_Work request_. Only certain lines below are wanted: those starting at the line containing "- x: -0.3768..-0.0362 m" and ending at the line containing "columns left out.", both included, each retyped exactly.

[Raw data — start]

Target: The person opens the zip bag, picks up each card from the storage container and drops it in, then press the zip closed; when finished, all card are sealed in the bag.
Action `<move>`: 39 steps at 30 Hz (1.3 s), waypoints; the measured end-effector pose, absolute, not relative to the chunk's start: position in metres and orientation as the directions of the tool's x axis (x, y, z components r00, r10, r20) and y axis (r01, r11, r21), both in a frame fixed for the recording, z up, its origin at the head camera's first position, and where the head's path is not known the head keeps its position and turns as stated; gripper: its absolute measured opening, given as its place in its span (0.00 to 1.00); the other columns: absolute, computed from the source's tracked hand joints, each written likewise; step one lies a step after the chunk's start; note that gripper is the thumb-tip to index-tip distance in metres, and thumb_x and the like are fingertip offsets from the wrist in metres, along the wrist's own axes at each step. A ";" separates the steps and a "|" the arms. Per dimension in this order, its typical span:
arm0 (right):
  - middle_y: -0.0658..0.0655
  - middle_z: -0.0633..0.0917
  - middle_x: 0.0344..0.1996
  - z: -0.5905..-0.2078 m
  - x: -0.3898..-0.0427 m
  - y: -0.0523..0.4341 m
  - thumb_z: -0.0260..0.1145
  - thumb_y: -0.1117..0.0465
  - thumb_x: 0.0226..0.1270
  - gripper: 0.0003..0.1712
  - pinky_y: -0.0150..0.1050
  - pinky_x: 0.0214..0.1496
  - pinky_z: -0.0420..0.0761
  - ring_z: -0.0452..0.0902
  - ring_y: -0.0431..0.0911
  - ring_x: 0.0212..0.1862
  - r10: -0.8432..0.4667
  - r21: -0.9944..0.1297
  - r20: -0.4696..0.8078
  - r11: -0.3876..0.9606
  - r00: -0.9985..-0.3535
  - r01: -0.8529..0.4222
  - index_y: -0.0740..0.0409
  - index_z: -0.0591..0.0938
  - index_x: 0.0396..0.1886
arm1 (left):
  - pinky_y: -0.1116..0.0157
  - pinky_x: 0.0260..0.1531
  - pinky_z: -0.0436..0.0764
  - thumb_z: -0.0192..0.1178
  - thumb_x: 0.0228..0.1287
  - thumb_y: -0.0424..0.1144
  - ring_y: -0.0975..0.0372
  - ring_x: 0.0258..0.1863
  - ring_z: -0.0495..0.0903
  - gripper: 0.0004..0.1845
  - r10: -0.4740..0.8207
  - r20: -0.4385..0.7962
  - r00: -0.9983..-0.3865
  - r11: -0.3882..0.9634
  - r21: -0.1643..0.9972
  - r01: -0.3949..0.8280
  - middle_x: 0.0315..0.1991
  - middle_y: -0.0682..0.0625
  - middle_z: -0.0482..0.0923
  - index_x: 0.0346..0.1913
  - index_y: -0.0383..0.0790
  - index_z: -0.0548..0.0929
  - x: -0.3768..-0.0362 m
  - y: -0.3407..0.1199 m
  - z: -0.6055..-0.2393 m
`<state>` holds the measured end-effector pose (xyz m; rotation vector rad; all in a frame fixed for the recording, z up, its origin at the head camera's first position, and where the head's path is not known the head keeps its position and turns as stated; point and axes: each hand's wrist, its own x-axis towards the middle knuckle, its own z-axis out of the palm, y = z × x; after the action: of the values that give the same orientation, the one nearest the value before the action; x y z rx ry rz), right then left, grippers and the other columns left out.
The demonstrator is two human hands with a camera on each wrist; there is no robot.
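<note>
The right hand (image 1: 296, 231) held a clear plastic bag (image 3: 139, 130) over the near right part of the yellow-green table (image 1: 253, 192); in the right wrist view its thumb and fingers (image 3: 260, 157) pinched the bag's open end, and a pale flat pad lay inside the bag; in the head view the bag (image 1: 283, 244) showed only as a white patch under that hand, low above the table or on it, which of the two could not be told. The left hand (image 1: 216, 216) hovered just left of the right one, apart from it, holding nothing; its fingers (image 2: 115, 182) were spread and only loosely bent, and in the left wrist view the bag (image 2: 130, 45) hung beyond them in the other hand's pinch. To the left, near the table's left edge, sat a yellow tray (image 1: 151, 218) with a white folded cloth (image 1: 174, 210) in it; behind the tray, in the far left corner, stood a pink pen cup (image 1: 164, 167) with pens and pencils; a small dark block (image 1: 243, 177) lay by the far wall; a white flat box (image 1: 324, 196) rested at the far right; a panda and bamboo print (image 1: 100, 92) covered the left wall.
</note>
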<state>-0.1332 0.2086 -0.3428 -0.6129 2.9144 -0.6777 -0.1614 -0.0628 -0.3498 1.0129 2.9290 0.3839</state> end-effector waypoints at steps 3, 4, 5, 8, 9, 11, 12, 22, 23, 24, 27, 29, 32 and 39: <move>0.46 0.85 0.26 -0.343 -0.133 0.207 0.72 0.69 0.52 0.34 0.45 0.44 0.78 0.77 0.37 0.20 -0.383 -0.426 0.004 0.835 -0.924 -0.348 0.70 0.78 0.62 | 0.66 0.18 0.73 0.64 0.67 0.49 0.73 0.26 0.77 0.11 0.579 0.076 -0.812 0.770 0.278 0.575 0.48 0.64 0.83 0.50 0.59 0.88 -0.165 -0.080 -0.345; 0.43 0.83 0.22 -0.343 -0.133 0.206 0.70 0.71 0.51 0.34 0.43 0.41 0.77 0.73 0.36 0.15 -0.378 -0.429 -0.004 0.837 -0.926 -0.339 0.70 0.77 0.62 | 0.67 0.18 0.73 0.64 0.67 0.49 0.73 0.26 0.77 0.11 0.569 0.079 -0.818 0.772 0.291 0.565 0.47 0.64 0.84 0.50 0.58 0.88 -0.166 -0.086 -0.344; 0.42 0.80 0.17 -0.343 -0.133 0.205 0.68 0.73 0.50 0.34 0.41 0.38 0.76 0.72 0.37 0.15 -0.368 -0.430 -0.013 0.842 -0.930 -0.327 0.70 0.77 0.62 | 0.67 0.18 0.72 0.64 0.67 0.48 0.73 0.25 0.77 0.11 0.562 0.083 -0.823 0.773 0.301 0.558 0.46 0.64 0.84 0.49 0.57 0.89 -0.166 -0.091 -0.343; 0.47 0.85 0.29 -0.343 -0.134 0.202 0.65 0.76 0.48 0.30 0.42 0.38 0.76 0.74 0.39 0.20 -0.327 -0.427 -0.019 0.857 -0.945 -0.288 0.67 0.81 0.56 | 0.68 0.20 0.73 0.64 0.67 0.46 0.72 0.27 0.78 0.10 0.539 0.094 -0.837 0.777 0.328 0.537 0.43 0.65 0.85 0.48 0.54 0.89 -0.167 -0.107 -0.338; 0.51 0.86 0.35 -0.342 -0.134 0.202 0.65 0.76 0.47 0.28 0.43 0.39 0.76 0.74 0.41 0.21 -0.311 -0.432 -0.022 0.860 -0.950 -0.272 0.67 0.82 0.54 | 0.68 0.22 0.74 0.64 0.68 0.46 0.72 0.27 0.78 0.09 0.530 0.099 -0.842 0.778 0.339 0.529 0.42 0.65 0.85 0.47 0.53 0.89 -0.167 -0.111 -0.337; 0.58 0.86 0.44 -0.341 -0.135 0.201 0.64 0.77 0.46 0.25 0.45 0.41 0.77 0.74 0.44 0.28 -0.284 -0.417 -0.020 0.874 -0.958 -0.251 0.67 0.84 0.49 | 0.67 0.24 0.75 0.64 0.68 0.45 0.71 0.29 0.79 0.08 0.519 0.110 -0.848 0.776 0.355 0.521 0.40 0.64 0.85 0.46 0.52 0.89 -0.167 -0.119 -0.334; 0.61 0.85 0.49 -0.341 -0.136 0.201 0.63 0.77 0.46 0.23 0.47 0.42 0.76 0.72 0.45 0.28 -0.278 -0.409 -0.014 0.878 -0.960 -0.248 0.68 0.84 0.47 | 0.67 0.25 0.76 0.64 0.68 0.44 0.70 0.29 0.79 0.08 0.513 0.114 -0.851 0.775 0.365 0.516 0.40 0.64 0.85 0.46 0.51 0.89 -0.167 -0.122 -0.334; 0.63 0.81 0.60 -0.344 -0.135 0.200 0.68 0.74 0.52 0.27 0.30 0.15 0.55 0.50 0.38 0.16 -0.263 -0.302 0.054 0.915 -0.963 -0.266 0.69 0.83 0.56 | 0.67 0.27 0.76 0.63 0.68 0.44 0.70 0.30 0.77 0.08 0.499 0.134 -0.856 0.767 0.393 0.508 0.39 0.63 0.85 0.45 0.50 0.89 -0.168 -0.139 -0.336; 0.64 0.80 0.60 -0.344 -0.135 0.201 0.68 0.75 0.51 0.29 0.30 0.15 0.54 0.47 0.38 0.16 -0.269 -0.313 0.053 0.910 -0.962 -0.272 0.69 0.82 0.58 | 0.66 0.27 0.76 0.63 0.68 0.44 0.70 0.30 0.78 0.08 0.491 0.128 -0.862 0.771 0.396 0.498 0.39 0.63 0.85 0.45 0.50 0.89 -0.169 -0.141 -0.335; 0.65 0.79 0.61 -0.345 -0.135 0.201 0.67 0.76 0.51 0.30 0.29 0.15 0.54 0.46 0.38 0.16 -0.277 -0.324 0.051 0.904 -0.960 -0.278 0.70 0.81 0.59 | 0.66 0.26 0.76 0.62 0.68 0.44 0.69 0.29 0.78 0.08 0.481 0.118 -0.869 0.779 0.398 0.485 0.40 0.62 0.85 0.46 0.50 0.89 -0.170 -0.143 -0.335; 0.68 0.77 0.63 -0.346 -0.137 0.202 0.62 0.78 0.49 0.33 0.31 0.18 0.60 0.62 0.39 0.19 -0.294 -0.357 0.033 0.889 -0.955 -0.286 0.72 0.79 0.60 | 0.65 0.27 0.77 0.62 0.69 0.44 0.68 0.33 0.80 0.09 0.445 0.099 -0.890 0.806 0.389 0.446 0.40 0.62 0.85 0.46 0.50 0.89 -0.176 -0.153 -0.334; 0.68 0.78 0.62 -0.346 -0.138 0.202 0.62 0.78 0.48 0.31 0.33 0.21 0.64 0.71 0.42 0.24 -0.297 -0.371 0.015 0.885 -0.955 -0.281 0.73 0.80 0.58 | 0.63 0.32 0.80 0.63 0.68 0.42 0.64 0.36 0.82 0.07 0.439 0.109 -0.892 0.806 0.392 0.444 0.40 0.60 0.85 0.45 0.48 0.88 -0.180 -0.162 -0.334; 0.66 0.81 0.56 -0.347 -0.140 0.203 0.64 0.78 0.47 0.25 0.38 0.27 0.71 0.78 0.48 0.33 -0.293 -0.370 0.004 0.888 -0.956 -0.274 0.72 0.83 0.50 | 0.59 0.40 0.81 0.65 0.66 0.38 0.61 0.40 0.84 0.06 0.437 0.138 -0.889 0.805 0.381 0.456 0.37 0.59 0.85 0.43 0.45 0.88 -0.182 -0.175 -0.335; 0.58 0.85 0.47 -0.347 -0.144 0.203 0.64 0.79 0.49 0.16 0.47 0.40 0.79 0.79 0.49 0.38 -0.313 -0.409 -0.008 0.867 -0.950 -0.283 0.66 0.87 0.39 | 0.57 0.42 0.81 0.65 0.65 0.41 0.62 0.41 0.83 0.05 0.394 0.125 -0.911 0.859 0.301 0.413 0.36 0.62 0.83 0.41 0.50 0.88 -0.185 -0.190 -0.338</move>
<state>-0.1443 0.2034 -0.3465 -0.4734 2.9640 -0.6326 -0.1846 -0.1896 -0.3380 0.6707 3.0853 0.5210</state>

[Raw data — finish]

_Completed exercise_.
  - x: -0.3768..-0.0362 m
  - y: -0.3407..0.1199 m
  - z: -0.6055..-0.2393 m
`<state>` holds the measured end-effector pose (xyz m; rotation vector rad; all in a frame fixed for the recording, z up, its origin at the head camera's first position, and where the head's path is not known the head keeps its position and turns as stated; point and axes: each hand's wrist, its own x-axis towards the middle knuckle, its own z-axis out of the palm, y = z × x; after the action: of the values that give the same orientation, the one nearest the value before the action; x y z rx ry rz), right then left, grippers and the other columns left out.

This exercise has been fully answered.